UÇANKUŞ İHBAR HATTI: Whatsapp Telefon: 0 532 472 88 88 E-Posta: haber@ucankus.net Haber Merkezi: 0212 283 54 54

ÇOK KANAL KAPANACAK VE RADYOLARIN DA YARISI! REKLAM DA EVRİLECEK

“2019’da medyada neler olacak?..” İşten çıkarmalar arttı, dedikodu üstüne dedikodu ve biz de genel anlamda duruma teknik açıdan bir göz atalım istedik.

ÇOK KANAL KAPANACAK VE RADYOLARIN DA YARISI! REKLAM DA EVRİLECEK

ANILCAN TANRIYAR YAZIYOR

2019’da Medya’da yepyeni bir dünya bekliyor bizi…

“Kıyamete hazır olun” demeyeceğim ama büyük değişim zamanı diyebilirim. (Bu arada maalesef büyük gruplarda Aralık ayı içinde çok büyük işten çıkarmalar olacak)

Çünkü…

Birçok kanal kapanacak ve radyoları da bekleyen büyük bir tehlike var.

Ayrıca bu gelişmeler medya satın alma ve planlama şirketlerini de çok yakından ilgilendiriyor.

Biraz açarsak…

Eskinin ana kanal dediğimiz ancak yayınlarını akşamları tamamen dizi yayınına çevirmeleriyle son yılların “büyük tematik dizi kanalları” bir yol ayrımında…

Mali durumları ortada… ATV hariç…

O nedenle… 2019’da ATV ve diğerleri şeklinde bir “tanım”la karşılaşacağız.

Diğerleri, bu dizi sevdasından, yarışından vazgeçmek zorundalar ya da tamamen batacaklar.

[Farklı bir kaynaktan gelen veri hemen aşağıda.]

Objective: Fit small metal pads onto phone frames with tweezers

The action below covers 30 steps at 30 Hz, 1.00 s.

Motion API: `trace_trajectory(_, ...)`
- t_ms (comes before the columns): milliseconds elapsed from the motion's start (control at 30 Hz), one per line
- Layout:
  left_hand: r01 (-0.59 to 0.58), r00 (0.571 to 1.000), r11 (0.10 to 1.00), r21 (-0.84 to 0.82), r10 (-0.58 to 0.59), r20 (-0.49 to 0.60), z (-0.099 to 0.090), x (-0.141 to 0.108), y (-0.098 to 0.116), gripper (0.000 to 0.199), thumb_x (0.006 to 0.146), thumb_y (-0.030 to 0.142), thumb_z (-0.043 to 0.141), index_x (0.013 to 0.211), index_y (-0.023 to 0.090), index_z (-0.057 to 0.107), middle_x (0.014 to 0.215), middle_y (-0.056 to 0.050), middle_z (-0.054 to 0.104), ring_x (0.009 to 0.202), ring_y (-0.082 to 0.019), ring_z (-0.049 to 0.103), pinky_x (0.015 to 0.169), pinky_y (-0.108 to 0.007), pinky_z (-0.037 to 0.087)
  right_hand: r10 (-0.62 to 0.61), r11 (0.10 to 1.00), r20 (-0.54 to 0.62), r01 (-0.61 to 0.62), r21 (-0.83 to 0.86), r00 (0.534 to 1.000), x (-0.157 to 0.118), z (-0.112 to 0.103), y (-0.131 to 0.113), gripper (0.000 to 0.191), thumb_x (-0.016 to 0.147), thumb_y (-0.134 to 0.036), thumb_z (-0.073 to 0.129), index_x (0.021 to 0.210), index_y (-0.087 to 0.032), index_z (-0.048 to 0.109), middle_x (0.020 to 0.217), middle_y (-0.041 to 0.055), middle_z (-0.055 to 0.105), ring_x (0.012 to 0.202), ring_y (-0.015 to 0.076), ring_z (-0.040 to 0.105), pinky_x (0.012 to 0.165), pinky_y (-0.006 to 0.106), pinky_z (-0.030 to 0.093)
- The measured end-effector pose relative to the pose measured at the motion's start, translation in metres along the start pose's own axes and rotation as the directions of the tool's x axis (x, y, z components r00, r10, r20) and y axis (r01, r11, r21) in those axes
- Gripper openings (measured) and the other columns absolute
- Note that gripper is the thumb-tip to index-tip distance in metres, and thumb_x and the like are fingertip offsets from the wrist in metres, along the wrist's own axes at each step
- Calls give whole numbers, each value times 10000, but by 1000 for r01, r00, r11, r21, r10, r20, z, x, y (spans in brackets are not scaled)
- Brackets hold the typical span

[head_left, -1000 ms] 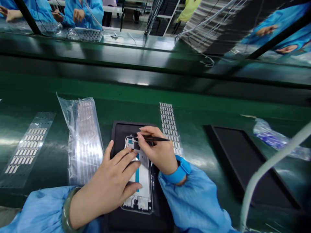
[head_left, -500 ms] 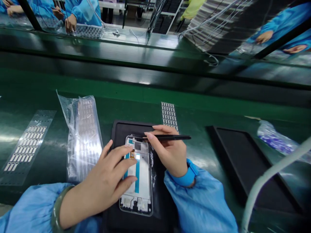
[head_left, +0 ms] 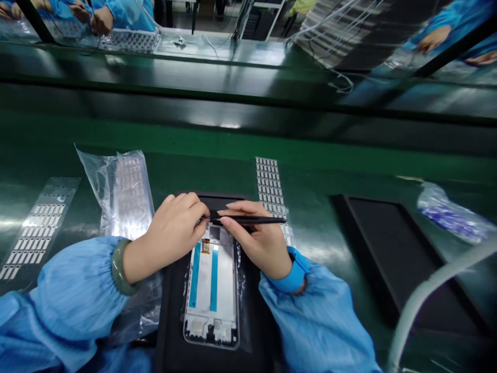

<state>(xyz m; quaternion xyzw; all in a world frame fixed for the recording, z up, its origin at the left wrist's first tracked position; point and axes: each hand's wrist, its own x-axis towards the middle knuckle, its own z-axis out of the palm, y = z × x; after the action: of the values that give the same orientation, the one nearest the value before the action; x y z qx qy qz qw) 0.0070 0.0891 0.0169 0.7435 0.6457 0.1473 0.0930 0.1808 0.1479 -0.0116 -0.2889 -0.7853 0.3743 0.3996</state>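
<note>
A white-and-clear phone frame [head_left: 212, 290] with two teal adhesive strips lies in a black tray [head_left: 171, 331]. My left hand [head_left: 174, 228] is curled at the frame's top end, its fingertips close to the tip of the black tweezers [head_left: 252, 220]. My right hand [head_left: 256, 243] pinches those tweezers just above the frame. Whether my left fingers hold something small is hidden. A small gold-orange part [head_left: 205, 246] shows on the frame below my hands.
A clear bag of metallic sheets [head_left: 130, 197] and strips of small metal pieces [head_left: 39, 228] [head_left: 269, 191] lie on the green bench. A black tray [head_left: 392, 259], a blue-printed bag [head_left: 450, 217] and a white cable [head_left: 423, 295] are right. Co-workers' hands [head_left: 101, 20] are across the bench.
My left hand has moved off the frame's middle up to its top end, now beside the tweezers' tip. The frame's teal strips now show fully. The view has tilted slightly.
</note>
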Motion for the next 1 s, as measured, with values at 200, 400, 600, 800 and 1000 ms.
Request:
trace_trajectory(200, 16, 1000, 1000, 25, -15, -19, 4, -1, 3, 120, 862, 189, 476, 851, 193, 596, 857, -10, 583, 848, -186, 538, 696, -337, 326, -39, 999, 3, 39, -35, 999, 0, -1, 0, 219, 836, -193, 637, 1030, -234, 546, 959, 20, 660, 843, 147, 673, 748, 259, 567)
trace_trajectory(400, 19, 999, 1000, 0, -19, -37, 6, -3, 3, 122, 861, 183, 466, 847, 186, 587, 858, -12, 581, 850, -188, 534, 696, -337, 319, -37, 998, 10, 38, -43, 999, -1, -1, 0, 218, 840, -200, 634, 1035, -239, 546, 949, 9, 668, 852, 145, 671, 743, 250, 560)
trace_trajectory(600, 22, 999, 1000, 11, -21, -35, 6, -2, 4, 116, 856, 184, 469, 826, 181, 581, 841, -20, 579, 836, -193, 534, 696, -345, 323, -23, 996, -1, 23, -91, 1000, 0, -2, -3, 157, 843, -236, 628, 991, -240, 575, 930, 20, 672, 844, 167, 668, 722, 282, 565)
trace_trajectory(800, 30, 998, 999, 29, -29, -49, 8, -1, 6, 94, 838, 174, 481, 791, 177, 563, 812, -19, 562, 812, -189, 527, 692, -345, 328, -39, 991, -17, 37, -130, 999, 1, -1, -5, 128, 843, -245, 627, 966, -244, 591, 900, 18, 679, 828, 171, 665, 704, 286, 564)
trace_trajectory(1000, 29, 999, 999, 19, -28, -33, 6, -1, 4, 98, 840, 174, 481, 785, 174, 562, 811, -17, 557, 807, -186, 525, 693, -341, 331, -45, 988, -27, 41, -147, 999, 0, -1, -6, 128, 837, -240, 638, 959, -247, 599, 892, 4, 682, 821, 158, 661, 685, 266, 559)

Aslında açık kanalda dizi yayınlamamak için toplu halde anlaşmaya çalışacaklar. Ancak ATV’yi ikna etmeleri zor.

Peki ne yapacaklar?..

Zamanında ayda ortalama yüzde 25 izlenme payı alırken, dizilere mi bağımlıydılar, hayır!.. Örneğin Kanal D, geçen ayı ortalama yüzde 5’te bitirdi. Hiç dizi yayınlamasa, yine bu share’i alırdı!.. (Aslında Murat Saygı bu girişimi ilk başlatanlardan ama devamı gelmiyor, çünkü diğer kanallarla anlaşamıyorlar)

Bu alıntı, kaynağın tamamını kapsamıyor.